FN3. Section 211.007 reads in part:
(a) To exercise the powers authorized by this subchapter, the governing body of a home-rule municipality shall, and the governing body of a general-law municipality may, appoint a zoning commission. The commission shall recommend boundaries for the original zoning districts and appropriate zoning regulations for each district.
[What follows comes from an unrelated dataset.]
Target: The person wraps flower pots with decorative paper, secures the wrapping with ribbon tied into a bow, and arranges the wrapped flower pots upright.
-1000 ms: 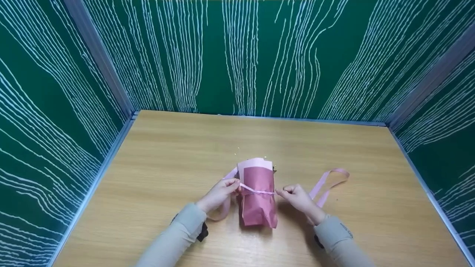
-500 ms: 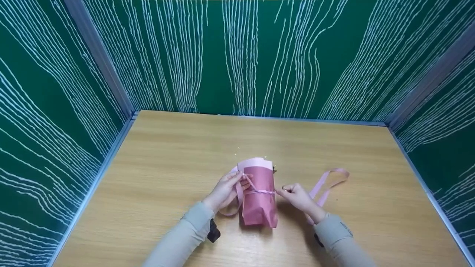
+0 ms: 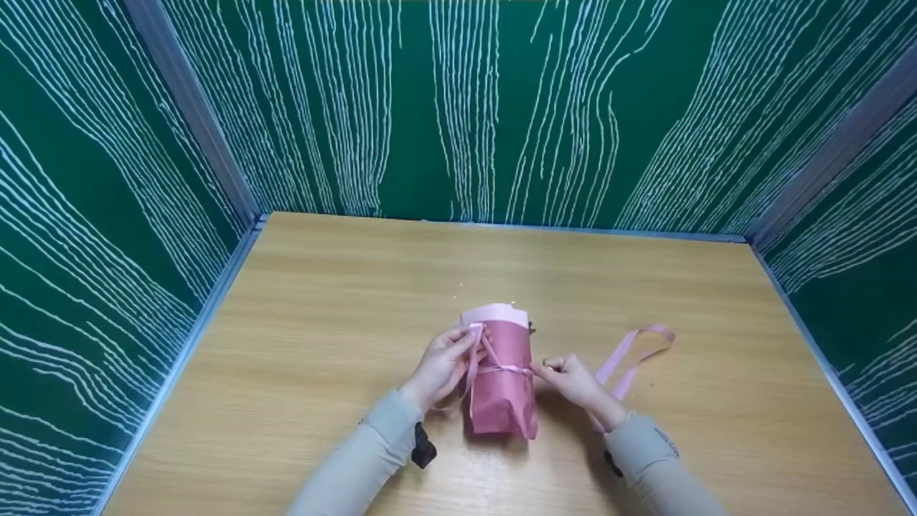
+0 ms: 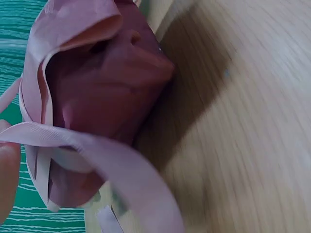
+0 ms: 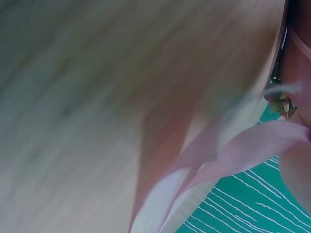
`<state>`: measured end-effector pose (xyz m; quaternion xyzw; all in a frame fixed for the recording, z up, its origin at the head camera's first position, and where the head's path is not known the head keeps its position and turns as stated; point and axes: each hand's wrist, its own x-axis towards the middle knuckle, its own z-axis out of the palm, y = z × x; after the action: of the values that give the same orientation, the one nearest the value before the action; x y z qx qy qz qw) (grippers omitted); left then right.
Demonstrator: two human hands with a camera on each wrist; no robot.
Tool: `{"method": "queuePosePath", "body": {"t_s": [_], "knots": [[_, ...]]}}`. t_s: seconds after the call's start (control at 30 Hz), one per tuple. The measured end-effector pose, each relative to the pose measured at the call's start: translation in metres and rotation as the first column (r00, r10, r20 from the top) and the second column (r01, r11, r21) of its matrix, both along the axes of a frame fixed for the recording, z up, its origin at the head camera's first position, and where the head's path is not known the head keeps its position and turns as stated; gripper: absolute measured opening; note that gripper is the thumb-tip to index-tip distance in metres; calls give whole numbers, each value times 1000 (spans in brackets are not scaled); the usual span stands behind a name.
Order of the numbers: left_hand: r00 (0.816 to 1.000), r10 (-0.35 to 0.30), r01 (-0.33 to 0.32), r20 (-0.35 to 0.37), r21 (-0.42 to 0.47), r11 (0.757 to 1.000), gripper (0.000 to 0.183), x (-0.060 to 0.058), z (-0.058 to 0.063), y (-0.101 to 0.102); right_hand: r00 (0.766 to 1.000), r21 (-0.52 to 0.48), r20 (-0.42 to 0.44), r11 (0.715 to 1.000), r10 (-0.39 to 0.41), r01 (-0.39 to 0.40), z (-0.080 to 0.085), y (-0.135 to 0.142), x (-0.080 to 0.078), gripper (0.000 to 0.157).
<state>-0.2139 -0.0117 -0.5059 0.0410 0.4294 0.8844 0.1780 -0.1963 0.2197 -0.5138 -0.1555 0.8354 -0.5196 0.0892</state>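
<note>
A bouquet wrapped in pink paper (image 3: 501,412) lies on the table between my hands, its paler open end pointing away. Round its middle runs a thin pink ribbon (image 3: 512,370), crossed at the front. My left hand (image 3: 438,367) pinches one length of it against the upper left side of the wrap; in the left wrist view that ribbon (image 4: 129,165) hangs down from the fingertips in a broad curve. At the right edge of the wrap, my right hand (image 3: 575,383) pinches the other length with curled fingers. Small green leaves (image 5: 285,104) show at the bouquet's mouth in the right wrist view.
The ribbon's loose tail (image 3: 622,355) loops over the wooden table (image 3: 344,287) to the right of my right hand. Tiny white bits (image 3: 458,290) lie beyond the bouquet. Green walls with white wavy lines (image 3: 412,107) enclose the table at the back and sides.
My left hand has moved from the wrap's left edge up and right, over its front, bringing its ribbon length along, now folded downward from the fingertips. My right hand stays in place.
</note>
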Motion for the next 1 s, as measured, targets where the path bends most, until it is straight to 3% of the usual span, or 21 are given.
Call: {"method": "queuePosePath", "body": {"t_s": [0.3, 0.47, 0.67, 1.0], "knots": [[996, 93, -93, 14, -12, 996, 21, 0, -1, 17, 1000, -15, 17, 1000, 17, -17, -1, -4, -1, 45], [995, 103, -104, -19, -71, 992, 26, 0, -5, 19, 999, -7, 36, 1000, 12, -11, 0, -6, -1, 45], [993, 95, -103, -69, -134, 986, 10, -1, -5, 22, 999, -18, -28, 1000, 20, -21, -2, -7, -2, 45], [988, 137, -147, -68, -178, 973, 22, -5, -8, 26, 1000, -6, -21, 1000, 14, -14, -2, -9, -1, 44]]}}
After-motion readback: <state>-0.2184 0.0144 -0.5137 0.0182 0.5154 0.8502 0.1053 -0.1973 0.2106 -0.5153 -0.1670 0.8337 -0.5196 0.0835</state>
If the municipality has a municipal planning commission at the time of implementation of this subchapter, the governing body may appoint that commission to serve as the zoning commission.
(e) If a general-law municipality exercises zoning authority without the appointment of a zoning commission, any reference in a law to a municipal zoning commission or planning commission means the governing body of the municipality. (Emphasis added.)
FN4. Subsection (a) of section 211.010 provides:
(a) Any of the following persons may appeal to the board of adjustment a decision made by an administrative official:
(1) a person aggrieved by the decision; or
(2) any officer, department, board, or bureau of the municipality affected by the decision.
FN5. There are listed in Mixon, Texas Municipal Zoning Law s 8.01, several cases that apparently assumed--without holding--that entities other than boards of adjustment could perform functions that the enabling act delegates to the board. Several of them were decided prior to the Texas Supreme Court's decision in Bolton v. Sparks, supra. None directly addressed the issue here. See Cleburne Living Center, Inc. v. City of Cleburne, 726 F.2d 191 (5th Cir.1984), aff'd in part and vacated in part, 473 U.S. 432 (1985); Fountain Gate Ministries, Inc. v. City of Plano, 654 S.W.2d 841 (Tex.Civ.App.--Dallas 1983, writ ref'd n.r.e.); Slater v. City of River Oaks, 330 S.W.2d 892 (Tex.Civ.App.--Fort Worth 1959, no writ); Dunaway v. City of Austin, 290 S.W.2d 703 (Tex.Civ.App.--Austin 1956, writ ref'd n.r.e.); Congregation Comm. v. City Council, 287 S.W.2d 700 (Tex.Civ.App.--Fort Worth 1956, no writ). As observed in 22 Texas Practice 233 (Singer, Municipal Law and Practice s 502), "The language of the statute seems to contemplate that a board [of adjustment] separate from the city council will be appointed."
FN6. Subsection (b) does not specify that the governing body of the municipality itself must be "the appointing authority," but in any case "the appointing authority" cannot appoint members of the governing body to the board of adjustment. The power of the governing body of the city to control or alter by ordinance the conditions under which "the appointing authority" (whoever it may be) exercises the appointive power effectively eliminates members of the governing body as valid appointees. See Attorney General Opinion JM-386 (1985); 67 C.J.S. Officers s 23 at 269.